Find this author on PubMed

    Vast numbers of insects and passerines achieve long-distance migrations between summer and winter locations by undertaking high-altitude nocturnal flights. Insects such as noctuid moths fly relatively slowly in relation to the surrounding air, with airspeeds approximately one-third of that of passerines. Thus, it has been widely assumed that windborne insect migrants will have comparatively little control over their migration speed and direction compared with migrant birds. We used radar to carry out the first comparative analyses of the flight behaviour and migratory strategies of insects and birds under nearly equivalent natural conditions. Contrary to expectations, noctuid moths attained almost identical ground speeds and travel directions compared with passerines, despite their very different flight powers and sensory capacities.
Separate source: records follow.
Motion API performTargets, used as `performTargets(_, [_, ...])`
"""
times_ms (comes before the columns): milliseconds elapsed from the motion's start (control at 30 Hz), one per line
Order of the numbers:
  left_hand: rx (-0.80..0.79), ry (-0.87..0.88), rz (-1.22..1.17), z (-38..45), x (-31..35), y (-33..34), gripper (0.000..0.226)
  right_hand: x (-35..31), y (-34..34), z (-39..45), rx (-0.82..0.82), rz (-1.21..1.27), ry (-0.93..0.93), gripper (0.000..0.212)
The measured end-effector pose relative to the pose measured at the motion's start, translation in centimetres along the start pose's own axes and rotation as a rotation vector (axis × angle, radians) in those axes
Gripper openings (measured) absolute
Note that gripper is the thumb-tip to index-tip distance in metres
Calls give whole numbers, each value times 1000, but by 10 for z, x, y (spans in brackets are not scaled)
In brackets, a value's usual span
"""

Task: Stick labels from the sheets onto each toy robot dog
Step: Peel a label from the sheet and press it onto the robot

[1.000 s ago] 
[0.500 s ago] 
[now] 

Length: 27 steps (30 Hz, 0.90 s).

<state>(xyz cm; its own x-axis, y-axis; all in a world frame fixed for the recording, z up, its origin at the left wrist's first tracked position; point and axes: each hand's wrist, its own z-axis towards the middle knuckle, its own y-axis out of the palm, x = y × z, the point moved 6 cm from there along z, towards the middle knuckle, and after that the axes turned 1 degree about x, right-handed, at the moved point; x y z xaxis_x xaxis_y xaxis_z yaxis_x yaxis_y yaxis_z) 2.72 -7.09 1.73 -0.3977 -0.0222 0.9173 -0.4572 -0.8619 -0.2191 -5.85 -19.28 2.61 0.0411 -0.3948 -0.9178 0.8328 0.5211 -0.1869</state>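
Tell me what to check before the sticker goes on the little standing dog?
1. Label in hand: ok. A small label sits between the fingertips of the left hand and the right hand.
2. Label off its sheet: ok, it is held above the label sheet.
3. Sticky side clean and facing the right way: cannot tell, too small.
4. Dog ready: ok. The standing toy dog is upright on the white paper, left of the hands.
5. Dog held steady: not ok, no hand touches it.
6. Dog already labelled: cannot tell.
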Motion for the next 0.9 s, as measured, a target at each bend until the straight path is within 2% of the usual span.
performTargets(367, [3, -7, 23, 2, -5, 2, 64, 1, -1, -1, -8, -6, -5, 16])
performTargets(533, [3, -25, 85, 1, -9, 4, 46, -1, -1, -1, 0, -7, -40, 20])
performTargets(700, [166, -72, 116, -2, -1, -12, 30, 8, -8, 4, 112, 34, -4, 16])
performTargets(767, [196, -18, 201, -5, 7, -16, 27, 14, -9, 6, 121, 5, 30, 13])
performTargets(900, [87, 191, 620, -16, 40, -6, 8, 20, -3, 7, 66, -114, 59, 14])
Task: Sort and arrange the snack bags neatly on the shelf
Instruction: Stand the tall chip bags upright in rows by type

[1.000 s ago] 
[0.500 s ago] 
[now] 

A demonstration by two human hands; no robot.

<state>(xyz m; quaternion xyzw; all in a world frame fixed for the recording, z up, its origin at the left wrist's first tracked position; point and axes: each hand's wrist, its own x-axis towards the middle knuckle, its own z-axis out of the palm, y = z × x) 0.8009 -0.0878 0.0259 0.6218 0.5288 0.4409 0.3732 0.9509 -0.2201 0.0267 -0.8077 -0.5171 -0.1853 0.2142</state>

Moths achieved fast travel speeds in seasonally appropriate migration directions by exploiting favourably directed winds and selecting flight altitudes that coincided with the fastest air streams. By contrast, passerines were less selective of wind conditions, relying on self-powered flight in their seasonally preferred direction, often with little or no tailwind assistance. Our results demonstrate that noctuid moths and passerines show contrasting risk-prone and risk-averse migratory strategies in relation to wind. Comparative studies of the flight behaviours of distantly related taxa are critically important for understanding the evolution of animal migration strategies.